Concetti Chiave
- L'esistenzialismo afferma che l'esistenza precede l'essenza, evidenziando che l'uomo si definisce solo dopo essere nel mondo, senza una natura umana predefinita.
- La libertà umana è vista come una condanna, costringendo l'individuo a "inventarsi" in solitudine, senza valori o norme predefiniti a guidarlo.
- Il progetto dell'uomo è totalitario, poiché può decidere non solo per sé stesso, ma anche per gli altri, nonostante i limiti della sua capacità di azione.
- La morte rappresenta la nullificazione delle possibilità umane, sottolineando l'equivalenza delle azioni e la mancanza di orientamenti definiti per le scelte.
- Heidegger critica l'esistenzialismo per il suo eccessivo focus sulla libertà, proponendo una visione in cui l'uomo è sempre situato storicamente e condizionato da una dimensione d'essere.
Qual è la definizione dell'esistenzialismo?
L’esistenzialismo viene definito come la dottrina per la quale «l’esistenza precede l’essenza», nel senso che «l’uomo esiste innanzi tutto, si trova, sorge nel mondo, e che si definisce dopo. […] Così non c’è una natura umana, poiché non c’è un Dio che la concepisca». L’esistenzialismo come umanismo è dunque ateismo; l’uomo è «condannato, perché non si è creato da solo, e ciò non di meno libero, perché una volta gettato nel mondo è responsabile di tutto quanto fa».
Libertà e responsabilità umana
Condannato a vivere la sua condizione senza appoggio né aiuto, è costretto a «inventarsi» nella solitudine della sua libertà.
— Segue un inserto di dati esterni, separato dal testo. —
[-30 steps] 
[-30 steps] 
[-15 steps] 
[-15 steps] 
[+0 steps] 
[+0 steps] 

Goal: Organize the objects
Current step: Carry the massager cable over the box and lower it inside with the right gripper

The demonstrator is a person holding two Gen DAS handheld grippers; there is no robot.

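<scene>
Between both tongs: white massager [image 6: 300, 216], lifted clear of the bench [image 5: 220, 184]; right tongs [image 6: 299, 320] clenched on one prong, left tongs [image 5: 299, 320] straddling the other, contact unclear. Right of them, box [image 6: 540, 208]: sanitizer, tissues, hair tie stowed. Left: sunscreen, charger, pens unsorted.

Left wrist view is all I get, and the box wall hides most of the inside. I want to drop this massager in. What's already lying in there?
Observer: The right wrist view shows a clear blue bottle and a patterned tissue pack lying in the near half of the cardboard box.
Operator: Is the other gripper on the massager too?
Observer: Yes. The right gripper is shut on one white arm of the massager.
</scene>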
L’esistenzialismo esce così definito come un pessimismo della teoria (→nichilismo) e un ottimismo dell’azione: l’uomo può farsi da sé, quindi può farsi qualsiasi cosa; non esistono essenze, valori o norme che predispongano o guidino il suo farsi, ma non esiste neppure un limite di questo farsi, un non-possibile che delimiti in avanzo le sue possibilità.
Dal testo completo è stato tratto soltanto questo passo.